Iambic pentameter is a rising meter form consisting of five pairs of unstressed and stressed or accented syllables as five iambic feet per line

History of Iambic Pentameter

In prosody, the term iambic became known in the sixteenth century to define a poetic foot of two syllables wherein the first syllable is short, also known as unstressed and unaccented, and the second syllable is long, known as stressed and accented. Iamb meter was first used in the seventh century BC by Archilochus and is heavily prevalent in classical Greek, Latin, and English poetry from before the twentieth century.

Pentameter originating from the French word pentametre became known since the sixteenth century to define “a verse line of five metrical feet.” Pentameter is one of the traditional types of meter used. Pentameter is historically found in French and Italian classic poetry and was first found used in English poetry thanks to Geoffrey Chaucer in the fourteenth century.

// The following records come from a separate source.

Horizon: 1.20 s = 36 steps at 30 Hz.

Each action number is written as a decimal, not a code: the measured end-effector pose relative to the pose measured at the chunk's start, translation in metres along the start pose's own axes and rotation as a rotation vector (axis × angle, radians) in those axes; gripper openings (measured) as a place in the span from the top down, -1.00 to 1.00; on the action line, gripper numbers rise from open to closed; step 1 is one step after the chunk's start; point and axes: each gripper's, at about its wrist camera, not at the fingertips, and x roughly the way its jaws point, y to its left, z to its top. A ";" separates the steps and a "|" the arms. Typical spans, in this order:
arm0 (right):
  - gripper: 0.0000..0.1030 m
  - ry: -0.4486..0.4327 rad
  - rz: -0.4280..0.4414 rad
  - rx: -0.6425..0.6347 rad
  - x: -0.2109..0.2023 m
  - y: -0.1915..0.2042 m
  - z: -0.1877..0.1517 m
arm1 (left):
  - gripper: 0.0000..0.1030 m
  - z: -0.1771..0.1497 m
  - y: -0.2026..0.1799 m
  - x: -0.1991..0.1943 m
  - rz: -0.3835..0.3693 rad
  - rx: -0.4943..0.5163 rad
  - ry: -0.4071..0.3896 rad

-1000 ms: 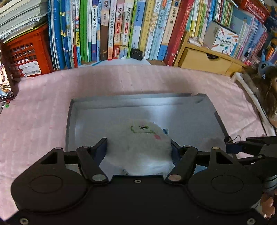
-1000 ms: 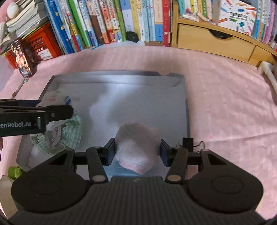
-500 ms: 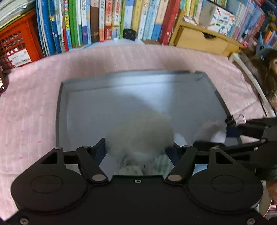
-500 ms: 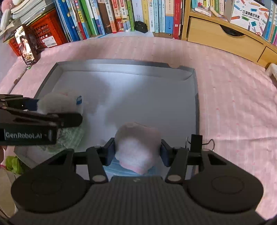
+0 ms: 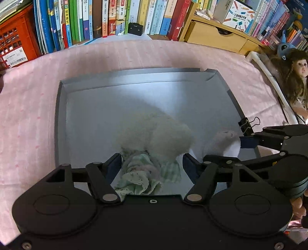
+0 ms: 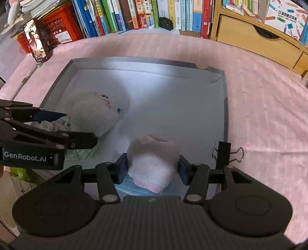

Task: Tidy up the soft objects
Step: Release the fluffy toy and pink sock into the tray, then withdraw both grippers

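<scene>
Since a second ago the white plush toy has dropped from the left hand-held gripper, now released over the green cloth in the grey tray, while the right hand-held gripper stays clenched on the pink towel above the pink bedsheet by bookshelves.

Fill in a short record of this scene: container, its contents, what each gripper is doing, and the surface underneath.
container: grey tray
contents: white plush lying on green cloth
left gripper: open, fingers either side of the cloth, plush just ahead
right gripper: shut on pink cloth
extras: binder clip on the tray's right rim
surface: pink sheet
</scene>
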 end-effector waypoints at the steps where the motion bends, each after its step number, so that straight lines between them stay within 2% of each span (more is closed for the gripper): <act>1: -0.34 -0.003 -0.003 -0.003 -0.001 0.000 0.000 | -0.35 0.000 0.000 -0.001 0.001 0.000 -0.004; 9: -0.63 -0.046 -0.019 0.018 -0.018 -0.002 -0.005 | -0.56 -0.007 0.002 -0.025 -0.014 -0.029 -0.051; 19: -0.66 -0.131 -0.029 0.018 -0.053 0.007 -0.018 | -0.61 -0.030 -0.007 -0.070 -0.021 -0.038 -0.147; 27: -0.70 -0.264 -0.073 -0.029 -0.090 0.021 -0.044 | -0.66 -0.071 -0.024 -0.107 -0.043 0.030 -0.237; 36: -0.77 -0.465 -0.078 -0.095 -0.129 0.044 -0.103 | -0.73 -0.141 -0.035 -0.149 -0.072 0.095 -0.375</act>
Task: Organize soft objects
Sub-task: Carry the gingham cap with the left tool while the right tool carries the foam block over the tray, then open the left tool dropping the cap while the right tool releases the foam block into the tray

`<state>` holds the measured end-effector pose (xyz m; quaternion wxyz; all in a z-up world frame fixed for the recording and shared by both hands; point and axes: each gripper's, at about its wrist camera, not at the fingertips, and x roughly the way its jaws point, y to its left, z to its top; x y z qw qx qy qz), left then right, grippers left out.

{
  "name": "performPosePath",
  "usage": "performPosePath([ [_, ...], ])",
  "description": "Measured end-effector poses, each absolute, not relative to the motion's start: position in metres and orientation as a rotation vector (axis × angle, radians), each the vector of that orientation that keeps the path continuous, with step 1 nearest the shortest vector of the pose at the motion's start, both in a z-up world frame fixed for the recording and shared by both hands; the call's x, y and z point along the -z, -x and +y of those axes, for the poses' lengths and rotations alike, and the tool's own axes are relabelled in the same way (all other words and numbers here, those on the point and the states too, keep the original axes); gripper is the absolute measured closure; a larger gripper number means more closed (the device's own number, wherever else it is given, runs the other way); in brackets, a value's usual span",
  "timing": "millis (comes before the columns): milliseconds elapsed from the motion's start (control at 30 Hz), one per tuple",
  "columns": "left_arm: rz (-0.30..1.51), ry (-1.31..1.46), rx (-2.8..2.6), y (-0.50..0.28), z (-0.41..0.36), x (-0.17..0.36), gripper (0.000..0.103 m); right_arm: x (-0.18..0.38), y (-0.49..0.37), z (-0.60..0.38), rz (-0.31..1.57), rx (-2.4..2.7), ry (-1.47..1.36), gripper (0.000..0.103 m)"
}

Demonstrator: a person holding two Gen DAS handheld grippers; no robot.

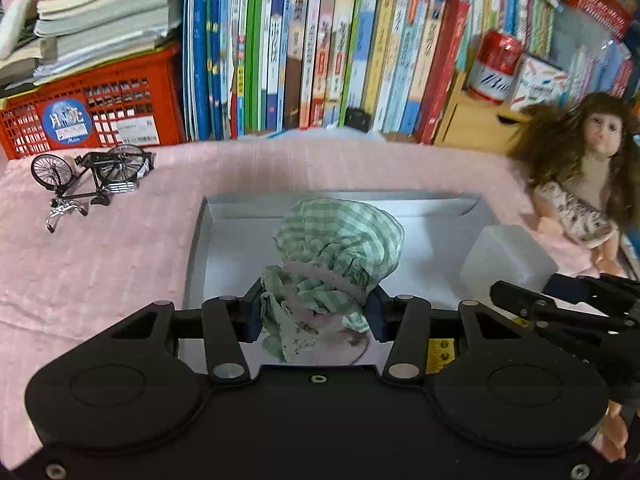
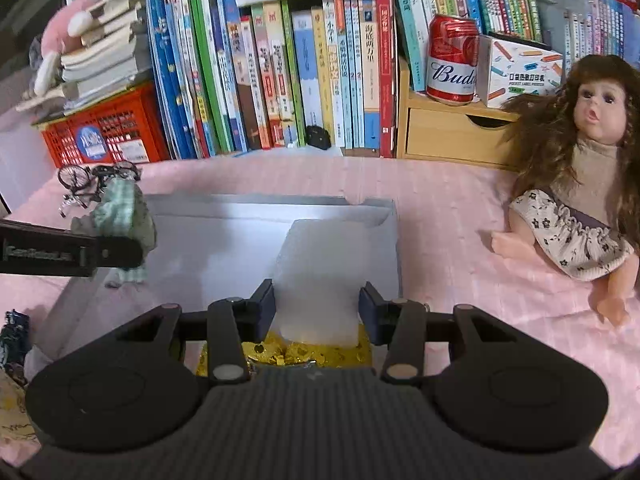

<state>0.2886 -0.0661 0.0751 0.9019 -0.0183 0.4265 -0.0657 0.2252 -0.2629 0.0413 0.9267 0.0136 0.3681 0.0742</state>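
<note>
My left gripper (image 1: 316, 312) is shut on a green checked cloth bundle (image 1: 340, 248) and holds it over the open grey box (image 1: 200, 248) on the pink cover. The bundle also shows at the left of the right wrist view (image 2: 120, 208). My right gripper (image 2: 318, 308) is shut on a white translucent soft block (image 2: 320, 276) and holds it over the box's right part (image 2: 384, 216). The block shows in the left wrist view (image 1: 504, 260) with the right gripper (image 1: 560, 300) beside it.
A long-haired doll (image 2: 576, 184) sits on the pink cover at the right. A model bicycle (image 1: 88, 180) lies at the far left. Books (image 1: 320, 52), a red crate (image 1: 92, 116), a red can (image 2: 452, 60) and a wooden drawer unit (image 2: 452, 132) line the back.
</note>
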Motion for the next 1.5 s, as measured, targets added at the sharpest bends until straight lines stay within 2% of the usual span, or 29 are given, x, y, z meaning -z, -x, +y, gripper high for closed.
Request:
performPosePath([
  [667,0.986,0.023,0.093,-0.318,-0.070,-0.033,0.055,-0.027,-0.251,-0.250,0.818,-0.146,0.012,0.054],
  [767,0.989,0.030,0.102,-0.319,-0.069,-0.034,0.051,-0.025,-0.251,-0.252,0.823,-0.147,0.000,0.047],
  [800,0.989,0.035,0.101,-0.319,-0.068,-0.034,0.049,-0.025,-0.251,-0.253,0.822,-0.147,-0.007,0.040],
  [833,0.987,0.041,0.101,-0.319,-0.067,-0.035,0.046,-0.026,-0.250,-0.254,0.819,-0.148,-0.012,0.040],
  [900,0.981,0.046,0.096,-0.317,-0.065,-0.038,0.033,-0.027,-0.247,-0.256,0.813,-0.158,-0.022,0.038],
  [967,0.967,0.043,0.085,-0.315,-0.064,-0.042,0.028,-0.031,-0.245,-0.257,0.803,-0.155,-0.021,0.037],
  [1267,0.924,0.052,0.117,-0.295,-0.058,-0.063,0.016,-0.060,-0.220,-0.263,0.722,-0.172,-0.041,0.030],
  [1500,0.872,0.047,0.172,-0.264,-0.056,-0.082,0.014,-0.082,-0.183,-0.270,0.632,-0.195,-0.029,0.025],
])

To write in iambic pentameter the prosody of each poetic line is:

ta-DUM ta-DUM ta-DUM ta-DUM ta-DUM

Examples of Iambic Pentameter

John Milton used iambic pentamer in his epic poem Paradise Lost (1667) and William Wordsworth also used the metric form in his autobiographical poem in blank verse The Prelude (1798). William Shakespeare famously wrote his plays and sonnets in iambic pentamer. For instance, “That time of year thou mayst in me behold (Sonnet 73)” indicates the use of iambic meter with every stressed syllable in bold with the following scansion:

           That time of year thou mayst in me behold
           When yellow leaves, or none, or few, do hang
           Upon those boughs which shake against the cold,
           Bare ruined choirs, where late the sweet birds sang.
           In me thou see’st the twilight of such day
           As after sunset fadeth in the west;
           Which by and by black night doth take away,
           Death's second self, that seals up all in rest

Contemporary examples of iambic pentameter in poetry tend to be interwoven with other iambic and varied forms of meter within the poem, including sonnets. For instance, the scansion of the poem “Instructions on Not Giving Up” by Ada Limón reveals that the first four lines are in iambic pentameter before a change in the fifth line:

           More than the fuchsia funnels breaking out
           of the crabapple tree, more than the neighbor’s*
           almost obscene display of cherry limbs shoving
           their cotton candy-colored blossoms to the slate
           sky of Spring rains, it’s the greening of the trees **
           that really gets to me. When all the shock of white

*With the eleventh syllable as unstressed at the end of the line is known as a “feminine ending.”

**The line begins with a trochee, and a stressed syllable ends the line, which is known as a “masculine ending.”

Other examples of iambic meter in poetry include “Paradise Lost, Book VI, Lines 801–66” by John Milton, “Essay on Man, Epistle I [excerpt]” by Alexander Pope, “[I wandered lonely as a Cloud]” by William Wordsworth, “The Face of All the World (Sonnet 7)” by Elizabeth Barrett Browning, as well as works by T. S. Eliot, Alice Oswald, Wallace Stevens, and W. B. Yeats.